If Kessel decides though, as he very well could, to join a team with more hype for 2022-23, the market for him should and will likely be there. While Kessel does just have eight goals on the year, his disastrous 4.7 shooting percentage (the lowest figure of his career) offers a compelling explanation for that. He’s not a factor defensively and hasn’t been for a few seasons now, but he remains a skilled and intelligent play-driver as evidenced by his 44 assists on the year. The fact that he’s having his best offensive season in Arizona in the year where he’s had the least talent surrounding him is sure to convince multiple general managers that Kessel still has it in him as a middle-six winger.
One near-perfect past comparable to Kessel’s situation is that of Corey Perry. Bought out a few years ago by the Anaheim Ducks, Perry signed a one-year, $1.5MM contract in Dallas after a career-worst season in Anaheim. He’s managed to continue performing as an extremely valuable depth piece on successful teams, helping provide secondary scoring. Kessel likely fits right into this mold, and could see a similar one- or two-year deal signed this offseason, albeit likely with a higher price tag. Perry had just 10 points the prior season, with Kessel outproducing that by about five times.
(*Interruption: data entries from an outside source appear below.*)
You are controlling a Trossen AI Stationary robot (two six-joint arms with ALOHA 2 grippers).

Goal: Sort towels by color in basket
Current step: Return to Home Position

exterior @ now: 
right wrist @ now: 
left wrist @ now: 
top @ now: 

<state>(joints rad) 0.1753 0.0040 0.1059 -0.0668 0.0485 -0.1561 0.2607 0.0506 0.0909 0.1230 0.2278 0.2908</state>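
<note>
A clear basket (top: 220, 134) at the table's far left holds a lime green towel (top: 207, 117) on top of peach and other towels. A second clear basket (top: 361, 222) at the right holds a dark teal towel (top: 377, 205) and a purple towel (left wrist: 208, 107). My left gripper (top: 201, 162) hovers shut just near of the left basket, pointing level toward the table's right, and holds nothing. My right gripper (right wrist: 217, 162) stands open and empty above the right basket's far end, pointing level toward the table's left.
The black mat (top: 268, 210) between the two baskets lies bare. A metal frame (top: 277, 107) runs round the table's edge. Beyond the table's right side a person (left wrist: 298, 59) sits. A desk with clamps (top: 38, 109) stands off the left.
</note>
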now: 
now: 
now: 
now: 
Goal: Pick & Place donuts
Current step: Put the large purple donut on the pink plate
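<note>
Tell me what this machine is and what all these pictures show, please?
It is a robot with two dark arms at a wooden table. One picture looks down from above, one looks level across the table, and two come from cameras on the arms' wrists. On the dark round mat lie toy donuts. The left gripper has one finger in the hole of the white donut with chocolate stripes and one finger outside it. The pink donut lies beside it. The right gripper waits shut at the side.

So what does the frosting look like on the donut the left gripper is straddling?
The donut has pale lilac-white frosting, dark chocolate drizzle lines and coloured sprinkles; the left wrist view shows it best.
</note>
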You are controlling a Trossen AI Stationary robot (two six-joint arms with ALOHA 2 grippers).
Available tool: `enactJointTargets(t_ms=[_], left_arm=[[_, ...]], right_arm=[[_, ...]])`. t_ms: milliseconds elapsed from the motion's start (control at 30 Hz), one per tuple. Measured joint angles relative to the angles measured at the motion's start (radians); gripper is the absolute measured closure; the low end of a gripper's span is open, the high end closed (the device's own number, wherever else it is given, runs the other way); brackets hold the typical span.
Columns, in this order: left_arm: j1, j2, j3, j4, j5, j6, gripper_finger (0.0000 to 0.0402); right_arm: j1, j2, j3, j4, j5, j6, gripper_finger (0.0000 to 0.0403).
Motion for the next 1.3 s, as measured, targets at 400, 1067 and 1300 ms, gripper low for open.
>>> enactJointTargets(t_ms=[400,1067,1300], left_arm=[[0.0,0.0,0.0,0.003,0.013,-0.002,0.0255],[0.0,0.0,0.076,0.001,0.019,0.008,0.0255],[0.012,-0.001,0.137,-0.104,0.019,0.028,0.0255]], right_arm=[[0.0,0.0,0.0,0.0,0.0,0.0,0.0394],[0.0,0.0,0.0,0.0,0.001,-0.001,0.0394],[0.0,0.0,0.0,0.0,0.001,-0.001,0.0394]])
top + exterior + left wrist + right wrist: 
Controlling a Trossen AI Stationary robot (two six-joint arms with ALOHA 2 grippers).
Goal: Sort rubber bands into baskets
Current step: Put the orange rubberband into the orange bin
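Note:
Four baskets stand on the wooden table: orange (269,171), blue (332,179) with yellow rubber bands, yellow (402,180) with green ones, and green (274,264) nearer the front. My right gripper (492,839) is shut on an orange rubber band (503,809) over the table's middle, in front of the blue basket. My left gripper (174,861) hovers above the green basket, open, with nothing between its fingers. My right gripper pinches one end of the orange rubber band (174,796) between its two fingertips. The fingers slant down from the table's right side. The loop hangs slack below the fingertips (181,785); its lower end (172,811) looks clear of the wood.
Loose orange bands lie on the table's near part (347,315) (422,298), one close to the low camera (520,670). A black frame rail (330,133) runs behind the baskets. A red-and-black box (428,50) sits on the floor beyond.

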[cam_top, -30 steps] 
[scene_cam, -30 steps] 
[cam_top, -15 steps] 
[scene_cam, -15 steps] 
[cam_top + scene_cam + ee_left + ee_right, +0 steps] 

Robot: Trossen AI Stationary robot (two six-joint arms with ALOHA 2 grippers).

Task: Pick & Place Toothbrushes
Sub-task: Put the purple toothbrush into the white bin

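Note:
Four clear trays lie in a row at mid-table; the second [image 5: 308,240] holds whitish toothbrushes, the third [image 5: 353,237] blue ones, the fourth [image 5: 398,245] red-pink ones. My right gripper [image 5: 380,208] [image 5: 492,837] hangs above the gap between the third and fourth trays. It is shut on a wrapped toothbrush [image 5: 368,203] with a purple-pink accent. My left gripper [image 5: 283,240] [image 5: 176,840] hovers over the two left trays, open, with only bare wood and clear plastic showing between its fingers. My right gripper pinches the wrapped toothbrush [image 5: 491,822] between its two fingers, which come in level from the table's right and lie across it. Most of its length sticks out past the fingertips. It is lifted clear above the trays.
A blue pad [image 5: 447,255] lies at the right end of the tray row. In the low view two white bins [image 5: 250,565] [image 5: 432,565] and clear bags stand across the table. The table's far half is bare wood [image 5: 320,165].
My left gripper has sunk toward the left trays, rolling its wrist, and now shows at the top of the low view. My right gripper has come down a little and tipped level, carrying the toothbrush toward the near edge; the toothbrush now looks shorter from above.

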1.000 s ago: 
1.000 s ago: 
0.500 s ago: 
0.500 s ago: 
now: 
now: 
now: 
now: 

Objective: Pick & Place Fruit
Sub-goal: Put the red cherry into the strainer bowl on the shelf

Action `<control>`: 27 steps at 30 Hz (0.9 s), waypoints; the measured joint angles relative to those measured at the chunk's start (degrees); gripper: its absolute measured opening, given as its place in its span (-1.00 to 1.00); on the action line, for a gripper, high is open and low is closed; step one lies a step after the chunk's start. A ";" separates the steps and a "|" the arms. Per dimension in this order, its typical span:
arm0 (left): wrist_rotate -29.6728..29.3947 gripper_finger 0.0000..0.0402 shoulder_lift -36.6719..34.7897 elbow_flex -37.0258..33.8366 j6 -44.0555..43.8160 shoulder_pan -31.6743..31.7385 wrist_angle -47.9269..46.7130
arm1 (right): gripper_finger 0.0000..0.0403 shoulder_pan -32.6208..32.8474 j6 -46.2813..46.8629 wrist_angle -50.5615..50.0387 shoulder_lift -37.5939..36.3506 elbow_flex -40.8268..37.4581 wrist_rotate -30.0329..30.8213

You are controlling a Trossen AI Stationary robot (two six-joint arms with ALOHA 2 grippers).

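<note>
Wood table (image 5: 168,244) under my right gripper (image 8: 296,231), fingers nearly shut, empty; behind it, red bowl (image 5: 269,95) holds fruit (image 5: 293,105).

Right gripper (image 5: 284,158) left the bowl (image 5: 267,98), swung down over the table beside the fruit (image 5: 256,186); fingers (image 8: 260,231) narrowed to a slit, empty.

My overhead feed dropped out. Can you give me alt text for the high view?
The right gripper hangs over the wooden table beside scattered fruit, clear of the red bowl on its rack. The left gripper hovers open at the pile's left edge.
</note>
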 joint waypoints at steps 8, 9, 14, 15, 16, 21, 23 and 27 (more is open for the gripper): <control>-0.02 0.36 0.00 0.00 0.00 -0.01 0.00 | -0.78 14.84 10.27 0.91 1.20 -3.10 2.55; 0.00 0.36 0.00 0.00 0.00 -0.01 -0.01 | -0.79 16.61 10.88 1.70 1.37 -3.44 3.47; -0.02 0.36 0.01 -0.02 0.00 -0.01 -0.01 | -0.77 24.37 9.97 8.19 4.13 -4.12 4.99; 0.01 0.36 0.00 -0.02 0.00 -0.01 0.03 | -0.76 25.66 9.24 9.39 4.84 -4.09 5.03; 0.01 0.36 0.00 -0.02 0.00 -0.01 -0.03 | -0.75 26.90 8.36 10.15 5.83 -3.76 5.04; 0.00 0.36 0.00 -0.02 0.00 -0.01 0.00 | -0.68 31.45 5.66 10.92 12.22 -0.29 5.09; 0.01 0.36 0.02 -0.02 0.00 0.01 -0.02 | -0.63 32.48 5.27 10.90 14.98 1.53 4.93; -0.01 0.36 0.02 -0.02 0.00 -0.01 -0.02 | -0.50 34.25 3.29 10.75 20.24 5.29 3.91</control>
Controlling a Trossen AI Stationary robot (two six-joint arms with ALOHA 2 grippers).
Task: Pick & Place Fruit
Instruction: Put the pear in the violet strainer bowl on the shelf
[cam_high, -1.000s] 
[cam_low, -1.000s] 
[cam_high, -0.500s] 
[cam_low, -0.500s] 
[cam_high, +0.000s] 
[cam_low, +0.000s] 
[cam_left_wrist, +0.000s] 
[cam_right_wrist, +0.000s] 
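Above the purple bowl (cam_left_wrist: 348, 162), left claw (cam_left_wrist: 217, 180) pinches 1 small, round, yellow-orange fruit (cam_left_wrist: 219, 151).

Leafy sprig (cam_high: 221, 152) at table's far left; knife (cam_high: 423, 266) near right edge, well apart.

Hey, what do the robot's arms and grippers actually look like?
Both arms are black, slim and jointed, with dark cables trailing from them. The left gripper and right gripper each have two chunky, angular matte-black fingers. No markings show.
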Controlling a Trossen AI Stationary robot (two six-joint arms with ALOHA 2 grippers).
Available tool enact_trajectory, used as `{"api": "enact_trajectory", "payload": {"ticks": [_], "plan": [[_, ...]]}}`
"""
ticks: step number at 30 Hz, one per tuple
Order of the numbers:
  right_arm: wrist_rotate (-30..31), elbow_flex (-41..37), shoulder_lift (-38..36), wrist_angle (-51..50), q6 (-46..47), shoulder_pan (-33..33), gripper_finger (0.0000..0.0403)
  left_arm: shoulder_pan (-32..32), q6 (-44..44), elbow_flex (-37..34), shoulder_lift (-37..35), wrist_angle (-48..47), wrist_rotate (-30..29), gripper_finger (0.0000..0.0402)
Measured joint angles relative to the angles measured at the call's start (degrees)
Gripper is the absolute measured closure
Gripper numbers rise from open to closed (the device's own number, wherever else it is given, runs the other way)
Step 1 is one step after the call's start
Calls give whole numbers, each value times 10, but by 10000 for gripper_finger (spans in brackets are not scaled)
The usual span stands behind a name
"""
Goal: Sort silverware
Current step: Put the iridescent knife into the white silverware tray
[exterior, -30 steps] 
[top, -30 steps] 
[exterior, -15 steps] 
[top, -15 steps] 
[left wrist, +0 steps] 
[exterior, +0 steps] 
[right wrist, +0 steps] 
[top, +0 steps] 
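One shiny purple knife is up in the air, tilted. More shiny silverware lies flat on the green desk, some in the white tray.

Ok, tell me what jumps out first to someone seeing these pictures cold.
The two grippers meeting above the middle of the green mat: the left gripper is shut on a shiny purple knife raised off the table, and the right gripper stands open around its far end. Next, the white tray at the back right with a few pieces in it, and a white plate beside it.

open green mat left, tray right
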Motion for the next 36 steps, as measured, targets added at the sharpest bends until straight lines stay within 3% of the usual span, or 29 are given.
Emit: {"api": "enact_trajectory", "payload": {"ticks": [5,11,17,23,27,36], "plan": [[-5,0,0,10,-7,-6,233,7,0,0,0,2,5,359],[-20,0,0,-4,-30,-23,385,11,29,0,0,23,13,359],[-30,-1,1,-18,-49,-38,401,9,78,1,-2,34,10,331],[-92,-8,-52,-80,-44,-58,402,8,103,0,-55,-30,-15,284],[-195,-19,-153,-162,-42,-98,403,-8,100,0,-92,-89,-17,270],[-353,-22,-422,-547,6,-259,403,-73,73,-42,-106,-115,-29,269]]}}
While there are multiple younger, flashier options on the market this offseason, they’re also a lot more expensive than Kessel would be. A short-term deal limits the negative implications of the contract if Kessel does enter a steep decline, and his Stanley Cup pedigree is obviously attractive around the league. A cap hit in the $4MM neighborhood seems likely for Kessel on a one- or two-year deal, though it could of course be lower if he opts to take a discount to join a cap-strapped contender. Arizona would likely need to offer more than that number to retain his services if they wish.